Intervention de Philippe Kaltenbach

Réunion du 3 février 2015 à 14h30
Représentation équilibrée des territoires — Adoption d'une proposition de loi constitutionnelle dans le texte de la commission

Photo de Philippe KaltenbachPhilippe Kaltenbach :

Madame la présidente, monsieur le secrétaire d’État, mes chers collègues, nous sommes réunis aujourd’hui pour examiner une proposition de loi constitutionnelle présentée par M. le président du Sénat et par M. le président de la commission des lois. Celle-ci vise à « assurer la représentation équilibrée des territoires » de la République.

Vaste et ambitieux programme !

D’abord, pourquoi une telle proposition ? Comme l’a très clairement dit M. Philippe Bas, il s’agit pour les auteurs de contrer la jurisprudence du Conseil constitutionnel.

En effet, dans sa décision de 1985 relative à la Nouvelle-Calédonie – et en aucun cas à un scrutin national –, le Conseil constitutionnel a affirmé la règle selon laquelle une élection doit être organisée « sur des bases essentiellement démographiques ». Il avait toutefois apporté des précisions : il ne résultait pas de cette règle l’obligation de recourir à un scrutin proportionnel non plus que l’interdiction de prendre en compte des impératifs d’intérêt général pour y déroger, ces derniers ne devant toutefois intervenir que dans une mesure limitée.

Cette limite, a statué le Conseil, c’est le fameux « tunnel » des 20 % : le nombre d’habitants représenté par un élu local ne peut donc en principe s’écarter de plus de 20 %, en plus ou en moins, du nombre moyen d’habitants représenté par chaque élu au sein de l’assemblée territoriale concernée.

Cette règle a encore été récemment rappelée par le Conseil constitutionnel à propos des accords locaux dans nos intercommunalités.
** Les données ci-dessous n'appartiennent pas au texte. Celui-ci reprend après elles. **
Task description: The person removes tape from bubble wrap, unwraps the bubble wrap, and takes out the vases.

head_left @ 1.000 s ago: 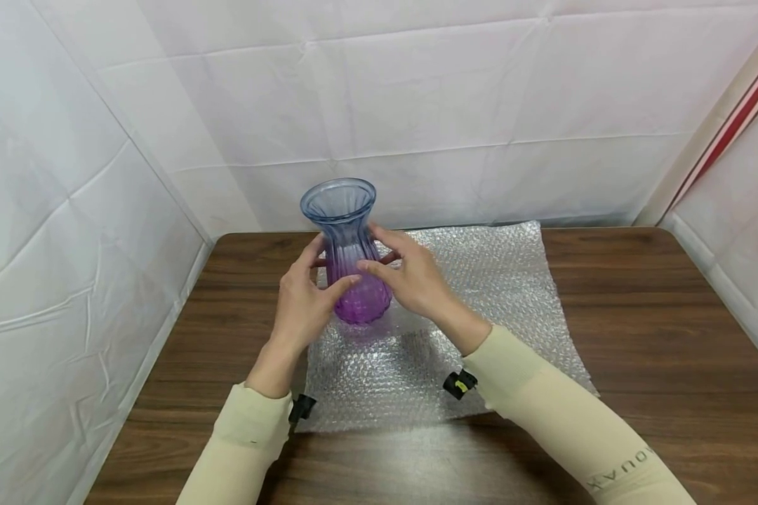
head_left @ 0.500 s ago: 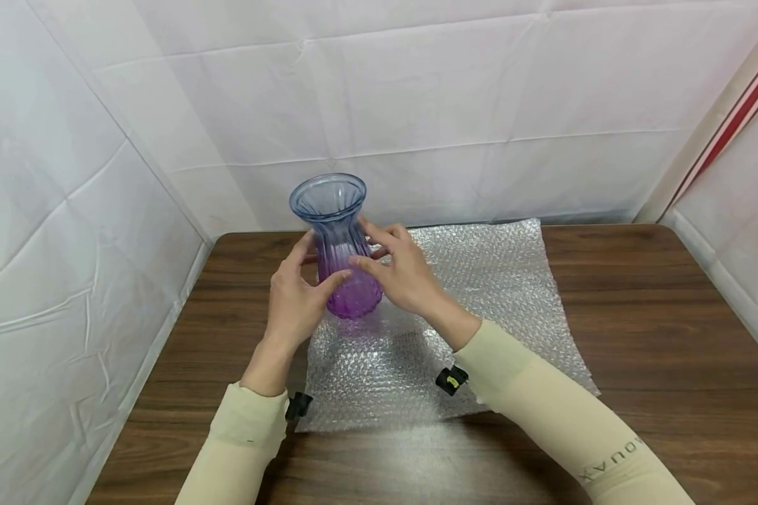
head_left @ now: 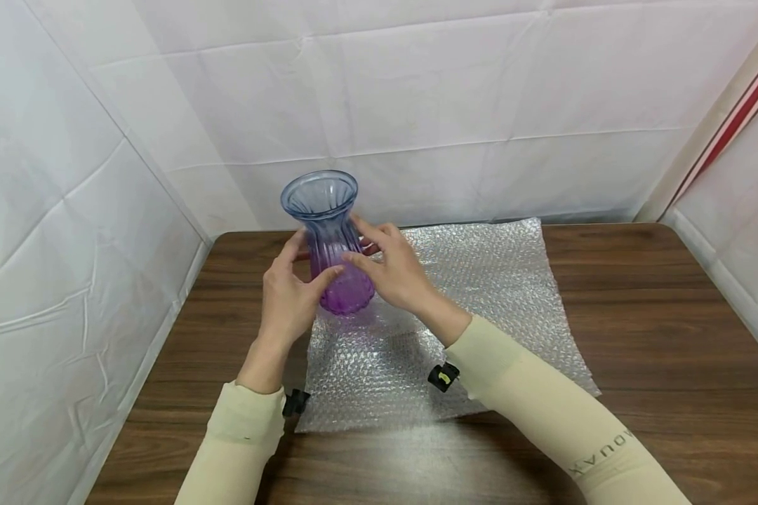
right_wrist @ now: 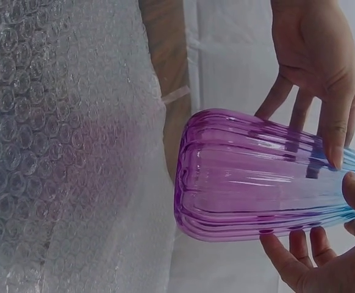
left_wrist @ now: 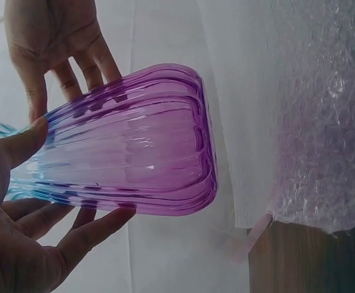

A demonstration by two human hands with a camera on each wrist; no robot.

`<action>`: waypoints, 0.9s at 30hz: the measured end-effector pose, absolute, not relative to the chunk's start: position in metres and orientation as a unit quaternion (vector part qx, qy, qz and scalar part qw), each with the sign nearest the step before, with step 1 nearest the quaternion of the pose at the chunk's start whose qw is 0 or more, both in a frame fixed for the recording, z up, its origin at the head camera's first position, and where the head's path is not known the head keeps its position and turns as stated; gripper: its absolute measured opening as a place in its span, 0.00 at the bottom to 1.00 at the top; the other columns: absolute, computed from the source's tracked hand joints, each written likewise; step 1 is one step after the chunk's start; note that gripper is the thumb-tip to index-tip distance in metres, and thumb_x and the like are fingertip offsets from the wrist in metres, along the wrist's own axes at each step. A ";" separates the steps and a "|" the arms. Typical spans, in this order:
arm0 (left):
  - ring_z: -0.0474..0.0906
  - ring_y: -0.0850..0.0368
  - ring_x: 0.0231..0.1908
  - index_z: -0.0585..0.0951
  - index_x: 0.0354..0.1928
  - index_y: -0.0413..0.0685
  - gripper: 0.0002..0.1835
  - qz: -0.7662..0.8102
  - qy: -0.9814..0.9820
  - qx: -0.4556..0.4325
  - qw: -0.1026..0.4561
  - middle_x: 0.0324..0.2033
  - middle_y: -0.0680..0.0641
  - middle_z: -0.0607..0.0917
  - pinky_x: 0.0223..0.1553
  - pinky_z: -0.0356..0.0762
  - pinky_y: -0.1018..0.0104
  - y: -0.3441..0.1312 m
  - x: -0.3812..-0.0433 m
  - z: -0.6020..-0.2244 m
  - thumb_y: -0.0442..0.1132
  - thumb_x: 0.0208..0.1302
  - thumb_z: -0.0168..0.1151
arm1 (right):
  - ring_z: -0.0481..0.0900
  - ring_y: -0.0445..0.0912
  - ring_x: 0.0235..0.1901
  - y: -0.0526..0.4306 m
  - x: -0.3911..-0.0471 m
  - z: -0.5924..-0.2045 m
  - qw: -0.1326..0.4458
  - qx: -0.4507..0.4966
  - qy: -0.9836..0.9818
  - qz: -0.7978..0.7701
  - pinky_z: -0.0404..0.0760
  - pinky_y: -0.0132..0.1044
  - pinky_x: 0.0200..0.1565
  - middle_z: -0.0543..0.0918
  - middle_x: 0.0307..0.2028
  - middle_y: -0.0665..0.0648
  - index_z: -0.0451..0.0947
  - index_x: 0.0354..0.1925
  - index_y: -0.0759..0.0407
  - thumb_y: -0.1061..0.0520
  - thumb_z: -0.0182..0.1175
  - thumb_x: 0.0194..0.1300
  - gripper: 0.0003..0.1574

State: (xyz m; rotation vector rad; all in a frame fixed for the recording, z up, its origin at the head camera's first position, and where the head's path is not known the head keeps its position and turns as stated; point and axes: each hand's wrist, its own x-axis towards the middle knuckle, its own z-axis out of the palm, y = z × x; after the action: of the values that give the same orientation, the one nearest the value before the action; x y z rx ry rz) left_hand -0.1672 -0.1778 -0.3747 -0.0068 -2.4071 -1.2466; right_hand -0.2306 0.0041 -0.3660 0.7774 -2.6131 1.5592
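A ribbed glass vase [head_left: 347, 291], blue at its flared rim and fading to purple at the base, is held upright between both hands. My left hand [head_left: 286, 298] grips its left side, thumb across the front and fingers spread along the glass. From the other side my right hand [head_left: 396, 272] holds it, its thumb also on the front. Both wrist views show a gap between the base of the vase [left_wrist: 135, 146] and the bubble wrap [right_wrist: 55, 152]. Some fingertips behind the vase are seen only through the glass.
The bubble wrap sheet lies flat over the middle of a dark wooden table [head_left: 657, 308], under the vase. A translucent strip [left_wrist: 251, 241] shows at the sheet's edge. White sheeting [head_left: 429, 105] hangs behind the table and at both sides.
Both hands have carried the vase a little to the left and slightly up in the head view, keeping their grip. The bubble wrap has stayed in place.
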 end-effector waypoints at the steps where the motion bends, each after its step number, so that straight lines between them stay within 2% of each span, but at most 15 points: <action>1: 0.79 0.42 0.61 0.67 0.77 0.47 0.46 -0.450 -0.867 -0.003 0.215 0.64 0.41 0.82 0.56 0.81 0.43 -0.179 -0.167 -0.375 0.45 0.60 0.78 | 0.82 0.53 0.53 0.003 -0.231 -0.366 0.002 0.249 -0.832 0.496 0.85 0.45 0.49 0.75 0.55 0.62 0.60 0.79 0.41 0.46 0.65 0.72 0.43; 7: 0.80 0.42 0.60 0.68 0.76 0.46 0.44 -0.448 -0.865 -0.001 0.225 0.62 0.40 0.83 0.55 0.82 0.43 -0.183 -0.169 -0.375 0.46 0.61 0.78 | 0.81 0.53 0.54 -0.003 -0.233 -0.367 0.000 0.254 -0.829 0.499 0.85 0.44 0.49 0.74 0.54 0.62 0.60 0.79 0.40 0.47 0.65 0.73 0.43; 13: 0.81 0.41 0.60 0.67 0.77 0.46 0.45 -0.453 -0.862 0.013 0.228 0.65 0.40 0.81 0.50 0.86 0.44 -0.188 -0.170 -0.376 0.46 0.61 0.78 | 0.80 0.52 0.54 -0.010 -0.236 -0.368 -0.013 0.257 -0.830 0.495 0.85 0.43 0.49 0.74 0.55 0.62 0.58 0.80 0.40 0.49 0.63 0.75 0.42; 17: 0.81 0.41 0.60 0.68 0.77 0.46 0.44 -0.460 -0.857 0.020 0.232 0.66 0.41 0.81 0.50 0.85 0.43 -0.191 -0.171 -0.378 0.45 0.60 0.78 | 0.81 0.53 0.55 -0.014 -0.237 -0.367 -0.015 0.258 -0.832 0.490 0.85 0.43 0.49 0.74 0.57 0.64 0.58 0.80 0.41 0.49 0.62 0.75 0.42; 27: 0.81 0.42 0.59 0.72 0.74 0.47 0.41 -0.464 -0.848 0.039 0.254 0.64 0.41 0.82 0.51 0.84 0.43 -0.198 -0.175 -0.381 0.43 0.59 0.79 | 0.80 0.48 0.48 -0.027 -0.240 -0.368 -0.026 0.252 -0.845 0.470 0.84 0.37 0.41 0.71 0.62 0.59 0.54 0.81 0.37 0.47 0.59 0.77 0.42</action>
State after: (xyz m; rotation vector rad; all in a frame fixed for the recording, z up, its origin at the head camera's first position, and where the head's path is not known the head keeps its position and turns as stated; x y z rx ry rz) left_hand -0.1751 -0.1979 -0.3813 0.1068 -2.3033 -1.2597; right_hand -0.2395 -0.0274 -0.3679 0.8036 -2.7014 1.5028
En effet, saisi le 11 avril 2014 d’une question prioritaire de constitutionnalité, il a été amené à se prononcer sur l’article du code général des collectivités territoriales qui prévoit les modalités de répartition des sièges au sein des communautés de communes et des communautés d’agglomération.

Dans sa décision, le Conseil a estimé qui n’était pas suffisant qu’il soit simplement « tenu compte » de la population et il a rappelé que le critère démographique devait demeurer à la base du calcul de répartition. Il a alors censuré l’alinéa de l’article du code général des collectivités locales permettant l’accord local.

En réponse à cette censure, nos éminents collègues Alain Richard et Jean-Pierre Sueur ont immédiatement déposé une proposition de loi que nous serons amenés à examiner en seconde lecture dans deux jours. Cette proposition de loi, selon ses auteurs, « prévoit tout ce qu’il est possible de prévoir, eu égard à la jurisprudence du Conseil constitutionnel ».

Force est donc de constater, mes chers collègues, que nous devons nous inscrire dans un cadre contraint, fixé et maintenu par le Conseil constitutionnel. C’est précisément ce cadre contraint que la présente proposition de loi constitutionnelle entend assouplir.

Nous avons plusieurs fois relevé sur toutes les travées de cet hémicycle les difficultés qui découlent de ce tunnel des 20 %. Ce fut le cas lorsque nous nous sommes penchés sur le découpage des nouveaux cantons. Le groupe socialiste avait d’ailleurs formulé des propositions pour que le tunnel soit élargi à plus ou moins 30 %.

Ce fut encore le cas récemment, lors de l’examen du projet de loi relatif à la délimitation des régions, dans le but d’assurer un nombre suffisant de conseillers régionaux aux départements à la population numériquement modeste.

En chacune de ces occasions, c’est vrai, nous avons été contraints par la jurisprudence du Conseil constitutionnel. Pour autant, des solutions ont toujours été trouvées, et il convient les citer.

Dans le cadre du redécoupage des cantons, des dérogations sont prévues pour certains territoires de nature insulaire, pour les zones de montagne et pour les départements à la population réduite. Un nombre minimal de conseillers régionaux a été fixé à deux pour les départements de moins de 100 000 habitants – seule la Lozère est concernée – et à quatre pour les départements de plus de 100 000 habitants.